**YOUR GOAL:** Report the count of lines with "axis" in the data below, and no other words.

**DATASET ENTRIES:**
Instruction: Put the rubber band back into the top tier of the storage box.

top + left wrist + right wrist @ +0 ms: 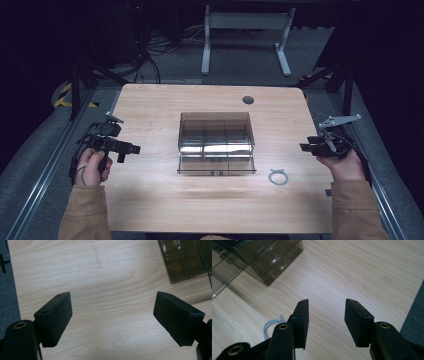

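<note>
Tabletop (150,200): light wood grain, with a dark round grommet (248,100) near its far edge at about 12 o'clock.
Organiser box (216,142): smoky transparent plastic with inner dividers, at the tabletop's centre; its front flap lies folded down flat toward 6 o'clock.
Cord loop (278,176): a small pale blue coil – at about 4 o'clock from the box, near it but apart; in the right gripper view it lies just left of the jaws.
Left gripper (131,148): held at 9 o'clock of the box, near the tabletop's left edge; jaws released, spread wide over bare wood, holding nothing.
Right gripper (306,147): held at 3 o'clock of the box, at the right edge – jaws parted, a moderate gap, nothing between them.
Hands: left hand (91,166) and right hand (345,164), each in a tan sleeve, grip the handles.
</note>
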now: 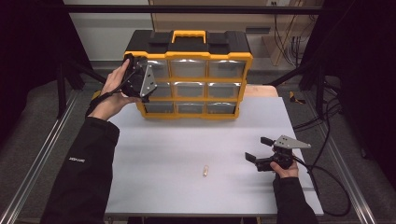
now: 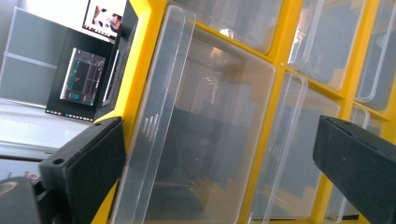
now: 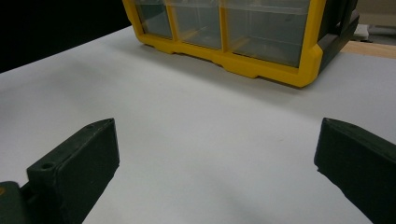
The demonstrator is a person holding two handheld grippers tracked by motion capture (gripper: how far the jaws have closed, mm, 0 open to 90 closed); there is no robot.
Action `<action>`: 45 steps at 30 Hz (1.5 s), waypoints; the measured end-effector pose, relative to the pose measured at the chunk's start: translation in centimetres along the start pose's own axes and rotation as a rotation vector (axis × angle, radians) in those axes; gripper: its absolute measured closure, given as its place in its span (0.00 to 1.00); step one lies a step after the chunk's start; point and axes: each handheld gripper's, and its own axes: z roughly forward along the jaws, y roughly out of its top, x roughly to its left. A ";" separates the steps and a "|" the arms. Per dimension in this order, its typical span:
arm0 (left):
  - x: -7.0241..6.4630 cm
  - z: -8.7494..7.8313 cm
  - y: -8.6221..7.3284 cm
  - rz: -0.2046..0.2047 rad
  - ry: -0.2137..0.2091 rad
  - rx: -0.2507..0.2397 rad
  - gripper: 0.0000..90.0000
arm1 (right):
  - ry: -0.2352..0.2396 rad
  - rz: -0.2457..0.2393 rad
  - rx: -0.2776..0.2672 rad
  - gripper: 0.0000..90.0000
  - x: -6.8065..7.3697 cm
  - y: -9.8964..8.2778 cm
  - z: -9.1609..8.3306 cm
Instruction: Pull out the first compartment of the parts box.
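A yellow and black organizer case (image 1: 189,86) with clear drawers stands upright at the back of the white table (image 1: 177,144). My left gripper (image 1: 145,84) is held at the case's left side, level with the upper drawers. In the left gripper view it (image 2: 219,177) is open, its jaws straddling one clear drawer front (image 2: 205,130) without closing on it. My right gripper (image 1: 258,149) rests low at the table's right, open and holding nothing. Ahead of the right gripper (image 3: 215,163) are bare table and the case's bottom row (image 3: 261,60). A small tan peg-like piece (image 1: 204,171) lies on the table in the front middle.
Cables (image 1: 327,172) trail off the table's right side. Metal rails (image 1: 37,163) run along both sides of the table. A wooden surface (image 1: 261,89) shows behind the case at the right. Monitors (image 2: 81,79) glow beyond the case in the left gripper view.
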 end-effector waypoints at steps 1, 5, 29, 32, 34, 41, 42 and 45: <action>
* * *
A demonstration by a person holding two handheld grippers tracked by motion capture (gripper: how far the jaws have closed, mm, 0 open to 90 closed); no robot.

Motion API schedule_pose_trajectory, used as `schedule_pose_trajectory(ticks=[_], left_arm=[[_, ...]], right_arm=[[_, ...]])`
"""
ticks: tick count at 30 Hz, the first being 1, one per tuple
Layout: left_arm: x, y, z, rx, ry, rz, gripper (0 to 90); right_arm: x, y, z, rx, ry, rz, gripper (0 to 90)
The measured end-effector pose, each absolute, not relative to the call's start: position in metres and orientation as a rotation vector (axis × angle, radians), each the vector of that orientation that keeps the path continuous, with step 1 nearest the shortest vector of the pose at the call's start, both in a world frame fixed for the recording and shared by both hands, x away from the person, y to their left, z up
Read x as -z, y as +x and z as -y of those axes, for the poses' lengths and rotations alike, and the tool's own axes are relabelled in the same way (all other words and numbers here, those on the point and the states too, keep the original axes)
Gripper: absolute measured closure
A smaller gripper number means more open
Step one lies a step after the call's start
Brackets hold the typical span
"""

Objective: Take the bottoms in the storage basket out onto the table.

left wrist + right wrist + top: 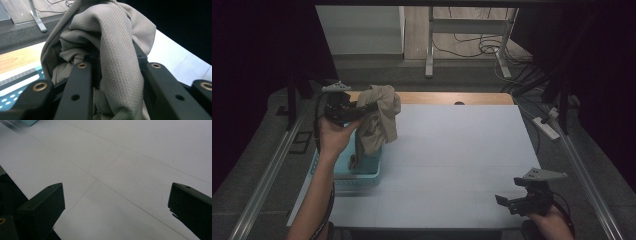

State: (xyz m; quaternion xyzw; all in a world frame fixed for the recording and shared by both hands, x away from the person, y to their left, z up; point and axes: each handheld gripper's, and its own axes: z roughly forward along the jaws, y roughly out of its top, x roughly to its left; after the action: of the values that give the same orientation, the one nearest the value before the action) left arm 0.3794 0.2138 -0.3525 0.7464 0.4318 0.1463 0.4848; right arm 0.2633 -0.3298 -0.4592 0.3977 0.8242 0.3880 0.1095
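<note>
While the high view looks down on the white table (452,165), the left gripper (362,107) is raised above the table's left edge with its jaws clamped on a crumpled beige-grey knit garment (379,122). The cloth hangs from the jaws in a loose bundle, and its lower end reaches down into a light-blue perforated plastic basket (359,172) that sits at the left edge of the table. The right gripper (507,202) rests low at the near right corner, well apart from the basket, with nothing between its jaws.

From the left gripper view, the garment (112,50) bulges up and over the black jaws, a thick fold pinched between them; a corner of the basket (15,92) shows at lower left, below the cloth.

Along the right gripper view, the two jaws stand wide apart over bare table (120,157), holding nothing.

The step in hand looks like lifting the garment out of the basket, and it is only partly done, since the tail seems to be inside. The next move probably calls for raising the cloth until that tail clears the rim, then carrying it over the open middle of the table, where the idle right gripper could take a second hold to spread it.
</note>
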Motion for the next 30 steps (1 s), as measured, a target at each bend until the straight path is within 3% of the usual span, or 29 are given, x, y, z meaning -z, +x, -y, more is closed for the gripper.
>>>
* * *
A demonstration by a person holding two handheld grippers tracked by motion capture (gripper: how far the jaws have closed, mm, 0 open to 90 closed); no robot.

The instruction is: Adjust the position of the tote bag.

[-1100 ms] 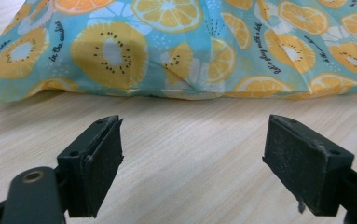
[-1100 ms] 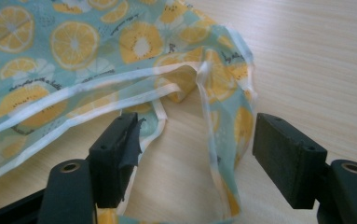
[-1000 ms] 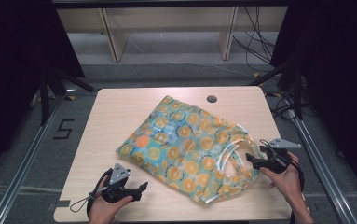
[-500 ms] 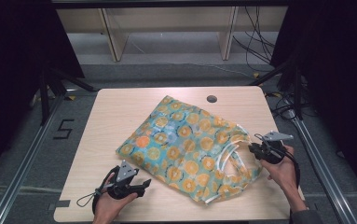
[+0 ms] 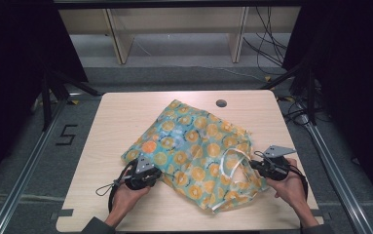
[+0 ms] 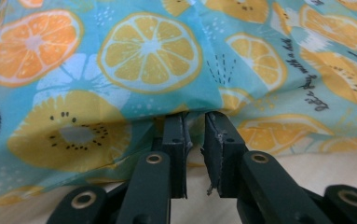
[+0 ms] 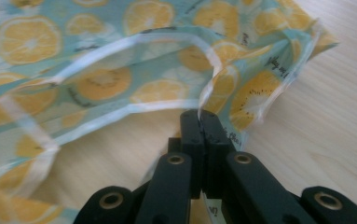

**YOUR RESPONSE:** 2